Just like one man’s trash is another’s treasure, my best writing tips may be your tripe. But can agree we’re tired of writing tips like “show, don’t tell” and “read voraciously”?

Here’s a bit ‘o wisdom from a writer who just won the Richard C. Holbrooke Distinguished Achievement Award (formerly the Dayton Literary Peace Prize Lifetime Achievement Award).

“Don’t try to figure out what other people want to hear from you; figure out what you have to say. It’s the one and only thing you have to offer.” ~ Barbara Kingsolver.

This isn’t one of my writing tips, but it maybe it should be. Whenever I get stuck on an introduction or transition, I resort to saying what I want to communicate. Sounds simple, right? It’s actually not.
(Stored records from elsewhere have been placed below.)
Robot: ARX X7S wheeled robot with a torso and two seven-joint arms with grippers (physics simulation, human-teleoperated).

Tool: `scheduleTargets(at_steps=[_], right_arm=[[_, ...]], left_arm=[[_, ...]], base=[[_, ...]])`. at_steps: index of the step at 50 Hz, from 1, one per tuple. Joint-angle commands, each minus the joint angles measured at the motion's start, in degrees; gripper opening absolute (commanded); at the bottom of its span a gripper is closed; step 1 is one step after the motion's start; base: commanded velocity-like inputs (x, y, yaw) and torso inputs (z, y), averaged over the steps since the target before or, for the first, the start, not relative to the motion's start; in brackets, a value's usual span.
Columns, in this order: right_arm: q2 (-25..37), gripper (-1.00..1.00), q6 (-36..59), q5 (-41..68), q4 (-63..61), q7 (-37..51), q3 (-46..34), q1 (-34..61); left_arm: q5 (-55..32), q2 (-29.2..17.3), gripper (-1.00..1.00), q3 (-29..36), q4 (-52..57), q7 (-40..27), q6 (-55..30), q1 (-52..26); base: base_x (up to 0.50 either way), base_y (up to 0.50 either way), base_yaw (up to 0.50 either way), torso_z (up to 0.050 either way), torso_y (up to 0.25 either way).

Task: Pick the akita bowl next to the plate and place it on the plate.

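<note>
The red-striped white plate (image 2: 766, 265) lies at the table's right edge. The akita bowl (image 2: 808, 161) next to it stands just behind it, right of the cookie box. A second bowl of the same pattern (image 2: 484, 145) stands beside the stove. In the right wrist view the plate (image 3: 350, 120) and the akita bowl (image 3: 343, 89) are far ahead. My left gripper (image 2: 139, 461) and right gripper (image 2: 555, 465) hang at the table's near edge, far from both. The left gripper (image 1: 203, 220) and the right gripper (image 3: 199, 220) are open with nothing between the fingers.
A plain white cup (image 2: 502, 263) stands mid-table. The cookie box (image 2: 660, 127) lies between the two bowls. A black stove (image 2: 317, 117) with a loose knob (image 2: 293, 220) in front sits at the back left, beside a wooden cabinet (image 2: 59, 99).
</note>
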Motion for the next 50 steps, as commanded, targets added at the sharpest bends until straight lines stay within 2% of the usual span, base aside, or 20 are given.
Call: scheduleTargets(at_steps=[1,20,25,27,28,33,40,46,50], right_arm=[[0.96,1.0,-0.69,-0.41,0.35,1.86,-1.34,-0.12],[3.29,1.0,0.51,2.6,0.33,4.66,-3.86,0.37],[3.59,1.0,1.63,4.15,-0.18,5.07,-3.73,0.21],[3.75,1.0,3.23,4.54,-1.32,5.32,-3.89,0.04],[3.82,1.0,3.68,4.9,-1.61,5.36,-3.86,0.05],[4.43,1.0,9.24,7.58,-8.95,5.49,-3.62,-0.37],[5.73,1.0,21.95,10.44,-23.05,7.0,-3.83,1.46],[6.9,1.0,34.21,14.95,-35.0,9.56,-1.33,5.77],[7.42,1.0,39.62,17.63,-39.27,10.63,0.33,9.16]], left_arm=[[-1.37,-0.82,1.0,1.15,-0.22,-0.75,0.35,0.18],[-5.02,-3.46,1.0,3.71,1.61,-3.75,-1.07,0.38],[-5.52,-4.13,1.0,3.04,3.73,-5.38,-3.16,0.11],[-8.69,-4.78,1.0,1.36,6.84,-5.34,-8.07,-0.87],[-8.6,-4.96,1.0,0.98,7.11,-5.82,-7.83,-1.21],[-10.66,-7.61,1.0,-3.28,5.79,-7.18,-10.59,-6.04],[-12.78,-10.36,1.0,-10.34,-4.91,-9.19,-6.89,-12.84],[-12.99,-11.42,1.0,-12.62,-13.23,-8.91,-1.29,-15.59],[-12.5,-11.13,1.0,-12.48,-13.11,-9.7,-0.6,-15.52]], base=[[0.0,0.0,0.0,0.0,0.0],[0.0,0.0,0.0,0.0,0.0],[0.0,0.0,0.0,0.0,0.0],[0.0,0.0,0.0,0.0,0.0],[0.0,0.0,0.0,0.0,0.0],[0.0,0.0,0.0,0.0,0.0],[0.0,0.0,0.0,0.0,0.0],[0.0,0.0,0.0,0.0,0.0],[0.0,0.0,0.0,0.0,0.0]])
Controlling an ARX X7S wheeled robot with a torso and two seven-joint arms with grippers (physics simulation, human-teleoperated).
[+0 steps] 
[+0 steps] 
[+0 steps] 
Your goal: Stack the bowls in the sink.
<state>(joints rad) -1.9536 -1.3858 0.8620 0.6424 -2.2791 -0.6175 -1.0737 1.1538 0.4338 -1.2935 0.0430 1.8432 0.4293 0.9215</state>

If you want to improve your writing skills, read lots of books like The Book on Writing: The Ultimate Guide to Writing Well. And show how they affect you – don’t just tell about it! Or worse, forget about it.

Okay, fellow scribes, let’s jump into the deeper, yummier end of the tip pool!

6 Best Writing Tips – Besides “Read Lots” and “Show Don’t Tell”

The best way to find the writing tips you need to hear is to trot out your writing. The more you write and the more feedback you get, the more you’ll learn about your writing style. And the more you know about your style, the better you’ll see the foibles you need to fix.

In the meantime…

Sprinkle crumbs of chocolate (or drops of wine) throughout your writing

To keep readers (including editors, agents, and publishers) reading, plant yummy tidbits throughout your piece, starting with the first sentence. This will keep your readers reading, hungry for more.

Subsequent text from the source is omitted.